Collection entries:
-*-*-

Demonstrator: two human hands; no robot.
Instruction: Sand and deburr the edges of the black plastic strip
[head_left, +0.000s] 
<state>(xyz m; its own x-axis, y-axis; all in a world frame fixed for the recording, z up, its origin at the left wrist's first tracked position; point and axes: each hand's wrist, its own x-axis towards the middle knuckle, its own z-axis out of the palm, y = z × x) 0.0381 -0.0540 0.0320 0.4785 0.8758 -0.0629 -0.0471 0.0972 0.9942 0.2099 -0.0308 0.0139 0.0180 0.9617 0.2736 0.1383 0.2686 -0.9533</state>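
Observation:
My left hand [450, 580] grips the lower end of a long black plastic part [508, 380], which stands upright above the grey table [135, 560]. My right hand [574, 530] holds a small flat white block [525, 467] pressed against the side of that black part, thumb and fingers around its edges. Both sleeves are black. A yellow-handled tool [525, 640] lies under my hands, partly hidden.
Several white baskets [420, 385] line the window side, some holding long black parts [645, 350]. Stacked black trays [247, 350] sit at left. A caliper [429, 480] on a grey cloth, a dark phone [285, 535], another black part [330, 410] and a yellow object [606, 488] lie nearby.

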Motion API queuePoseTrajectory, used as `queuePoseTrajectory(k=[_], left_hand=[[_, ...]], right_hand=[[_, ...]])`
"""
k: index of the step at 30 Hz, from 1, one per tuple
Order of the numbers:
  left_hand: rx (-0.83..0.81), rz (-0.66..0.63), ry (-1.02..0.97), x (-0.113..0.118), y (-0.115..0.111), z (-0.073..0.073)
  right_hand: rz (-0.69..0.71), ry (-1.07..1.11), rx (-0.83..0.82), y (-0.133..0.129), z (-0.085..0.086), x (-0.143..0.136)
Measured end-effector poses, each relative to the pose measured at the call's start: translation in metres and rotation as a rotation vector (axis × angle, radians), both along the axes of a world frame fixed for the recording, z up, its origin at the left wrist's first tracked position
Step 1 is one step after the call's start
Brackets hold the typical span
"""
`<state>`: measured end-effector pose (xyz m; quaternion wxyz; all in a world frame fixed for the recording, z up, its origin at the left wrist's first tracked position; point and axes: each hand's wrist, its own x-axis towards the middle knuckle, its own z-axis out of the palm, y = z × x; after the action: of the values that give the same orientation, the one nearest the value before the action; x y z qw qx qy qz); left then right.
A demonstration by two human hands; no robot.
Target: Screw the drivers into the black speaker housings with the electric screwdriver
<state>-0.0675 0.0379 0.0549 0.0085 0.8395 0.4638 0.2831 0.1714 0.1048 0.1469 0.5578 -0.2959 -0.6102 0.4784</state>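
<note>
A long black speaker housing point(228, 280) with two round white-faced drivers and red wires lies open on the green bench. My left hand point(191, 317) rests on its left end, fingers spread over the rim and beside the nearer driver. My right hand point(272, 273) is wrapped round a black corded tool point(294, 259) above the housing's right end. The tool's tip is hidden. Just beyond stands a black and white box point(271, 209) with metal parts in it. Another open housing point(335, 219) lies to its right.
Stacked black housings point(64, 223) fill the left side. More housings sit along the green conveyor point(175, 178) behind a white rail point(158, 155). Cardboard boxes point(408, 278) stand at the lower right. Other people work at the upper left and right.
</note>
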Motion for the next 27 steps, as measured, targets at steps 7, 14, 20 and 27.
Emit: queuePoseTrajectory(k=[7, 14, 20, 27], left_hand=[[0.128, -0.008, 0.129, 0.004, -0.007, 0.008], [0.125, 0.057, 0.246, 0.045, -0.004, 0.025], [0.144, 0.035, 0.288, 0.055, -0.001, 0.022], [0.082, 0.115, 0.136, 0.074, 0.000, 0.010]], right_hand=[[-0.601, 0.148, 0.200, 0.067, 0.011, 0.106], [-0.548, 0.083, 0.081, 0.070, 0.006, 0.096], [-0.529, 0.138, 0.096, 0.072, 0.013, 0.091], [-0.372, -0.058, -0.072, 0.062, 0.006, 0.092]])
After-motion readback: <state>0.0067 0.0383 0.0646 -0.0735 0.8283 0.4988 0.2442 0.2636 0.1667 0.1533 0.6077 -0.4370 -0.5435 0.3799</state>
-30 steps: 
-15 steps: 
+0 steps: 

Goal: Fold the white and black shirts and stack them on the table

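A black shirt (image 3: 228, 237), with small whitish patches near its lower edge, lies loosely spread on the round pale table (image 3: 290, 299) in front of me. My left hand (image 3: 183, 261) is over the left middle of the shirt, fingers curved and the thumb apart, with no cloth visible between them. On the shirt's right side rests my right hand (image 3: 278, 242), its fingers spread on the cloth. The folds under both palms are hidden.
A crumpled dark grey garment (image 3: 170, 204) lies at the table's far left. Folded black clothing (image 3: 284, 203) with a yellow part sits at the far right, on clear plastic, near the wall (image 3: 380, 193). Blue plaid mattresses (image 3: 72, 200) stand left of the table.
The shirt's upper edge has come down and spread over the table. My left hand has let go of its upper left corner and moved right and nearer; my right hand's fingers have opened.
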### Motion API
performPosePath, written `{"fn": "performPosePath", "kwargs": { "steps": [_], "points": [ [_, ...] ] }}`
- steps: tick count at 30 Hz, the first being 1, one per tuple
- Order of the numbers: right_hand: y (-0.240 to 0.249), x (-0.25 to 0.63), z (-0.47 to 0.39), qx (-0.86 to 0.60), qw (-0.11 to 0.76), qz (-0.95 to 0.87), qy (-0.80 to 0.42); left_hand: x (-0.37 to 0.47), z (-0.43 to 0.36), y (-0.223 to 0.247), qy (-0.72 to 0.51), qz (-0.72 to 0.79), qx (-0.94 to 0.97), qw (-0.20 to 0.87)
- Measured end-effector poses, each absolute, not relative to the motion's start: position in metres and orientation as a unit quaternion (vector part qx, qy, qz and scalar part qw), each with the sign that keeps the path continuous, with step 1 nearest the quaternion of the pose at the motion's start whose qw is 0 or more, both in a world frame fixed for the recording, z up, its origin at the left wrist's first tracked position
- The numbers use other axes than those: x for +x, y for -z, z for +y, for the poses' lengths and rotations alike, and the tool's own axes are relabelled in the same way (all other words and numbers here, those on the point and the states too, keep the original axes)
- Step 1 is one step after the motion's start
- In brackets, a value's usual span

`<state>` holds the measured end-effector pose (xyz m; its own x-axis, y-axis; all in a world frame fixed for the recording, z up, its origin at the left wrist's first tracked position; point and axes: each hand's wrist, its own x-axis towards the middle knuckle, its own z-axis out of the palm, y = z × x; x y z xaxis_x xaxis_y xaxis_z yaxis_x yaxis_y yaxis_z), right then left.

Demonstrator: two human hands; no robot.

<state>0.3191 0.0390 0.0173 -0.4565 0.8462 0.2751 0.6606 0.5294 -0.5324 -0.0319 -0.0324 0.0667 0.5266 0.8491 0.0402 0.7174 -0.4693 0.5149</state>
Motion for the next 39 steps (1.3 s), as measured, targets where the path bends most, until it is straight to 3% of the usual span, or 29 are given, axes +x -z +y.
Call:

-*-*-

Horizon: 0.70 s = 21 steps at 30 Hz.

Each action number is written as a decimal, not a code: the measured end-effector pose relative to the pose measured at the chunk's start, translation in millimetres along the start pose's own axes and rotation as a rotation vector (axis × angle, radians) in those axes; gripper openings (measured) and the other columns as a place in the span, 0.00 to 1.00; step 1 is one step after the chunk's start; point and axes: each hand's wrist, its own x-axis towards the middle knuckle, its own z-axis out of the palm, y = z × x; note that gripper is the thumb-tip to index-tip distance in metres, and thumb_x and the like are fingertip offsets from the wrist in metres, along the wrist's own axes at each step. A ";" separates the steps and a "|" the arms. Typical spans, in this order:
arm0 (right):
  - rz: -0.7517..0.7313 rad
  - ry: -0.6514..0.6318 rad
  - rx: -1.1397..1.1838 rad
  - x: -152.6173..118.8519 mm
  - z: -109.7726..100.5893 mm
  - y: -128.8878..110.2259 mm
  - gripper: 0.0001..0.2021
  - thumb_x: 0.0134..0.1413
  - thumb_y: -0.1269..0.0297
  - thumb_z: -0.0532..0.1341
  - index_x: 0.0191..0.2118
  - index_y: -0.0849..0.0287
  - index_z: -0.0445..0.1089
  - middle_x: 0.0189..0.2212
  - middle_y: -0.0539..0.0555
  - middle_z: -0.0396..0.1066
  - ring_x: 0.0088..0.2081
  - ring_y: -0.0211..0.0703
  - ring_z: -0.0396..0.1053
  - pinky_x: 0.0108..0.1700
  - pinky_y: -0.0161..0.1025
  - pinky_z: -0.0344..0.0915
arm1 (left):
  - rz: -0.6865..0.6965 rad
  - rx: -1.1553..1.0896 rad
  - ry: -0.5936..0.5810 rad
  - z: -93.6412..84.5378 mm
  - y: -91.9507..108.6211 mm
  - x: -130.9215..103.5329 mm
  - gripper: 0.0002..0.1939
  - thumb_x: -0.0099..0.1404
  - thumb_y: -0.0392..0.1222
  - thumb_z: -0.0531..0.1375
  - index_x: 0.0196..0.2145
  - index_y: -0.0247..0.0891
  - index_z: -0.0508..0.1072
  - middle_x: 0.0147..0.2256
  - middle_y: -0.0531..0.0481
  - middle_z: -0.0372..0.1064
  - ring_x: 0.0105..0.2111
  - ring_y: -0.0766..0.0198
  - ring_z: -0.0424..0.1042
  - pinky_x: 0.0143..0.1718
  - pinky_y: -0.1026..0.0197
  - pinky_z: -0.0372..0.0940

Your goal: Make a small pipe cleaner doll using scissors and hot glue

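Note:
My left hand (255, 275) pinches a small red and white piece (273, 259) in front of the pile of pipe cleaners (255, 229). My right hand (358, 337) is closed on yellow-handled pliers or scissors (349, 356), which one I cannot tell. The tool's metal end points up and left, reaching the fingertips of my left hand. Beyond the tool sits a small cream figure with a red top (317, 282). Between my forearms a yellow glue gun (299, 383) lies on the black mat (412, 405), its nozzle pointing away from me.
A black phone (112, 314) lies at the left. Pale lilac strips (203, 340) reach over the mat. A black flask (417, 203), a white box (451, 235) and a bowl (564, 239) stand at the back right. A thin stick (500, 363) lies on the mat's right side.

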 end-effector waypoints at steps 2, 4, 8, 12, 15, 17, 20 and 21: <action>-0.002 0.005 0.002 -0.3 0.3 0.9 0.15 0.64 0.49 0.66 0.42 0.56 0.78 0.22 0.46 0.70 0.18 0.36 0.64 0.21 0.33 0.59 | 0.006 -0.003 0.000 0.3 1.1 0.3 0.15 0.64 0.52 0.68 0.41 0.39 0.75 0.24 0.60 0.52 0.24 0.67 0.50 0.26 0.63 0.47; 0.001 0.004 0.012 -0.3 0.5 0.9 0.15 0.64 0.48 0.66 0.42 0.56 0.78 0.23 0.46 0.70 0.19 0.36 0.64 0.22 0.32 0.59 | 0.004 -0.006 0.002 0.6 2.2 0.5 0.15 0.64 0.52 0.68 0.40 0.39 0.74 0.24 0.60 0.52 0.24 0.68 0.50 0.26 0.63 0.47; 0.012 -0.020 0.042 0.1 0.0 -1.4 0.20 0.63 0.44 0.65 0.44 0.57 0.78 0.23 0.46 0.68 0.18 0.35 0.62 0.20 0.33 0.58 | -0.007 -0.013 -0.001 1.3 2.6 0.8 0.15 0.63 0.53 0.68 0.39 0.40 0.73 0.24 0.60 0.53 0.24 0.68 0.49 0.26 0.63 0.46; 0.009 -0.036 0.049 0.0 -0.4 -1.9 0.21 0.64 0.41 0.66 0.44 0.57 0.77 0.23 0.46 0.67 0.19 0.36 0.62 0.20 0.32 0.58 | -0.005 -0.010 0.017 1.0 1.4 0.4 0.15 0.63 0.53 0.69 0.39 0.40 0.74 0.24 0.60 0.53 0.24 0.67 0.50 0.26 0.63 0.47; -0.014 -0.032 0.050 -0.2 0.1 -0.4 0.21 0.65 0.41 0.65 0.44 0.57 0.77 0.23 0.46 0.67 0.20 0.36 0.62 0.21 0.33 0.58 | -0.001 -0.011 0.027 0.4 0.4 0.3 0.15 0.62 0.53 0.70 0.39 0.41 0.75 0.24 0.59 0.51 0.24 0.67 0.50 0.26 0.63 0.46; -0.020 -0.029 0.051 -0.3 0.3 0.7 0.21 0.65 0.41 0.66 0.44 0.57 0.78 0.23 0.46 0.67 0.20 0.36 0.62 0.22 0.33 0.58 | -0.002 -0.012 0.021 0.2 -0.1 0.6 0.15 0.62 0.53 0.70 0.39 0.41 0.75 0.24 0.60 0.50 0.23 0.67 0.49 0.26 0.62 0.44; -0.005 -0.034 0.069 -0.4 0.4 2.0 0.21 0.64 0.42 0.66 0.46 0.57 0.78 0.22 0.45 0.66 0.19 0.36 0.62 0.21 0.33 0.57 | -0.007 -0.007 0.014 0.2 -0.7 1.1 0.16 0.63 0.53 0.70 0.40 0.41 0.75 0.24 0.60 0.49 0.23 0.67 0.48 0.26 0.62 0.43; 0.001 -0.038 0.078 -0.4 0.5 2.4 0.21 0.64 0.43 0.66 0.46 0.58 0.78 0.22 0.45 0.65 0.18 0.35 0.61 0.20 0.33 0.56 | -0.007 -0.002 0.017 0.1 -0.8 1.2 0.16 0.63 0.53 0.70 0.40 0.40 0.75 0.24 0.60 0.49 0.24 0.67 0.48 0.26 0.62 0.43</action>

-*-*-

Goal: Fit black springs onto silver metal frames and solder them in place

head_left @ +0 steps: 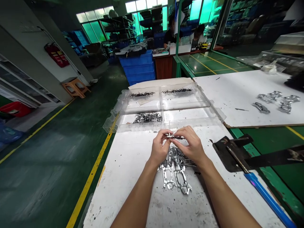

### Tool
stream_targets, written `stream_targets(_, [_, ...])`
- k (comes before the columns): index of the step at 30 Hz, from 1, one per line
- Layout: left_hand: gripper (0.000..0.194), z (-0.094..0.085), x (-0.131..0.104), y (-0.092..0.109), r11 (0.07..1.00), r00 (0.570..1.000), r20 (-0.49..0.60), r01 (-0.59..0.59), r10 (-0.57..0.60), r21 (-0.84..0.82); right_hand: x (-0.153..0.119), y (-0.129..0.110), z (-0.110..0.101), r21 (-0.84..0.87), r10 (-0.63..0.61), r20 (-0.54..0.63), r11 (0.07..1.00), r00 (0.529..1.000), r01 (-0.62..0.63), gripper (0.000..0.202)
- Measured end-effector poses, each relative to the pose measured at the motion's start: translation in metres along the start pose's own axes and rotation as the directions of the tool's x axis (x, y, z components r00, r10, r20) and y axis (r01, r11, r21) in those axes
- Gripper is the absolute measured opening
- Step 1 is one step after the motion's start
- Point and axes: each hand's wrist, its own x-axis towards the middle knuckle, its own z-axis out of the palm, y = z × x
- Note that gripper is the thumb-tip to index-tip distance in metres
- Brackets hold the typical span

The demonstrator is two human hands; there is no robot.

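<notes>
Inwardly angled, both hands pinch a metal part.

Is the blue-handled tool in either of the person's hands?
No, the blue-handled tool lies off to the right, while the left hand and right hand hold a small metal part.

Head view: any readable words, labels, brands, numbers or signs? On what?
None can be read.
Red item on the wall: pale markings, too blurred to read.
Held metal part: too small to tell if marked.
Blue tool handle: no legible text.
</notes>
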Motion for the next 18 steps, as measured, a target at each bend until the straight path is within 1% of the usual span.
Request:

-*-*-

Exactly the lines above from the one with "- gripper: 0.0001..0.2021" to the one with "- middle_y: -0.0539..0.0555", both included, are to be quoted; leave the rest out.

  - gripper: 0.0001..0.2021
  - thumb_x: 0.0134..0.1413
  - thumb_y: -0.1269..0.0297
  - thumb_z: -0.0532..0.1341
  - index_x: 0.0191..0.2118
  - index_y: -0.0849..0.0287
  - index_z: -0.0445..0.1089
  - middle_x: 0.0189..0.2212
  - middle_y: -0.0539..0.0555

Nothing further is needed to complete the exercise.